On May 2nd to 3rd 2016 the 4th International Colloquium on Historical Earthquakes and Macroseismology took place in Vienna at the Zentralanstalt für Meteorologie und Geodynamik. Topics of the Colloquium were among others historical sources and methods concerning Historical Earthquake Research, case studies, national and international earthquake catalogues and/or databases.

© Bernhard M. Wieland

Historical earthquake research concentrates on seismic events of the pre-instrumental period.

The meeting at ZAMG was also a platform for exchanging information focused on Historical Seismology but also on Archeo and Paleo Seismology, to share the rich experience and expertise of the participants and for discussion.

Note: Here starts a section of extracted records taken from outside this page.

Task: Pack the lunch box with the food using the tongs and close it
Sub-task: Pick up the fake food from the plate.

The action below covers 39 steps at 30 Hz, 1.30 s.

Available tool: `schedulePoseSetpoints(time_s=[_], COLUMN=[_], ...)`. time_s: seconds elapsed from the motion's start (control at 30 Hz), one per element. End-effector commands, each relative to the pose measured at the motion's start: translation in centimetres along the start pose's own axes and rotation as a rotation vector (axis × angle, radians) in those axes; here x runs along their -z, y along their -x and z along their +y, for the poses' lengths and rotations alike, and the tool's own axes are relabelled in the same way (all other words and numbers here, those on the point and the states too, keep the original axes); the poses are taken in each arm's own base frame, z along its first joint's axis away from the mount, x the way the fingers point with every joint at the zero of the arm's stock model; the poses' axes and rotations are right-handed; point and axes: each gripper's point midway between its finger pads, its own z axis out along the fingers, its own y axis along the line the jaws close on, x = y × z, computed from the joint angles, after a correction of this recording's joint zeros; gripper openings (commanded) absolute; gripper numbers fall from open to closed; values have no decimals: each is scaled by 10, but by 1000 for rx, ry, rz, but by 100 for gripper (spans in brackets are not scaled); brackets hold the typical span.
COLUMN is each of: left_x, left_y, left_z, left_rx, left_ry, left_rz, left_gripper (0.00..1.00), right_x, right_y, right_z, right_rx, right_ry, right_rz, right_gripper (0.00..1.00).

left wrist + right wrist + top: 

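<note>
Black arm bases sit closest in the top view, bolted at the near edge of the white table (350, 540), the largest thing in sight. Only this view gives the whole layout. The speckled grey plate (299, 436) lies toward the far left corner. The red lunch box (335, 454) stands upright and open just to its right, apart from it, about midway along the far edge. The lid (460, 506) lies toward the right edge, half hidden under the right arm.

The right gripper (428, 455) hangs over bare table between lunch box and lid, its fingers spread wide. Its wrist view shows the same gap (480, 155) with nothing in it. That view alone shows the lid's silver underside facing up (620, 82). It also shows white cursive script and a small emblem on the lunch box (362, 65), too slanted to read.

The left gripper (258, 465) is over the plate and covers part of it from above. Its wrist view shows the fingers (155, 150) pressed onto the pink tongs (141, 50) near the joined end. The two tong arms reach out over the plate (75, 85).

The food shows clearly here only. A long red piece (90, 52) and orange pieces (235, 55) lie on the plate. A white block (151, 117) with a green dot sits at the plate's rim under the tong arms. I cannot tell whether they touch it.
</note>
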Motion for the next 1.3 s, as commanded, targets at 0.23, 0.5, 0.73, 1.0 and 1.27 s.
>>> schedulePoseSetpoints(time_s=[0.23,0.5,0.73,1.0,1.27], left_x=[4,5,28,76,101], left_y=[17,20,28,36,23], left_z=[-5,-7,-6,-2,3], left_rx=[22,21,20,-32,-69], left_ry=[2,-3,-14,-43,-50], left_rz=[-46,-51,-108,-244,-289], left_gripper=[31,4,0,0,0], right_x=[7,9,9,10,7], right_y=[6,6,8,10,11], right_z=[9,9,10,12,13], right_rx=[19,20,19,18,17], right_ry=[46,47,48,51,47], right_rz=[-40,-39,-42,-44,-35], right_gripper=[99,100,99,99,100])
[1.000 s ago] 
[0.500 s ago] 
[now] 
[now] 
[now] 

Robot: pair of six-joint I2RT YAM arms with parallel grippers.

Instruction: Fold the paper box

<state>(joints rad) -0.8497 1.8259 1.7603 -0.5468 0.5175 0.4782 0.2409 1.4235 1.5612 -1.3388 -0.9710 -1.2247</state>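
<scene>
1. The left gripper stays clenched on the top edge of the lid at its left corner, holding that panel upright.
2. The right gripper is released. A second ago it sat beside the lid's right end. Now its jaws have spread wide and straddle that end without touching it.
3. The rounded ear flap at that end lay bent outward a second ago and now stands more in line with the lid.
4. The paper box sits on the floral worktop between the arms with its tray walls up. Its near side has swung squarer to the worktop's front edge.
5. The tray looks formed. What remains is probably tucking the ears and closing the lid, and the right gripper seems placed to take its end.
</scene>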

More than 60 experts – Historians, Seismologists, Geologists, one Philosopher and others from 11 European countries and Turkey presented exciting interdisciplinary subjects, like “The Great 1667 Dalmatia Earthquake”: a case of inquiring into historical sources to answer seismological questions; The 1790 earthquake (M ~7) of Oran (western Algeria): Prospect for the seismic source and related tsunami generation; Large earthquakes in historical and prehistorically times in Switzerland: An overview of earthquake induced effects; Building up a prototype of a macroseismic database for Turkey; The 2015 version of the Italian Parametric Earthquake Catalogue (CPTI) and the Italian Macroseismic Database (DBMI); Visa et audita – The Holy Roman Emperor as a Witness. Henry V and the Earthquake of 3 January 1117 near Verona – From Communication History to Historical Seismology; A Conceptual Framework for Spatial and Temporal Visualisations of Historical and Recent Earthquake Data; 陰迫而不能烝,於是有地震- Perceiving, interpreting and coping with earthquakes in early China; or Archaeological evidence for seismic destruction at Saranda Kolones, Paphos, Cyprus - results of the 2015 fieldwork.

The meeting was owing to the international participants a great success. The investigations of historical earthquakes are not only of historical interest, but serve the completeness and correctness of earthquake catalogues, which are the basis for seismic hazard analysis.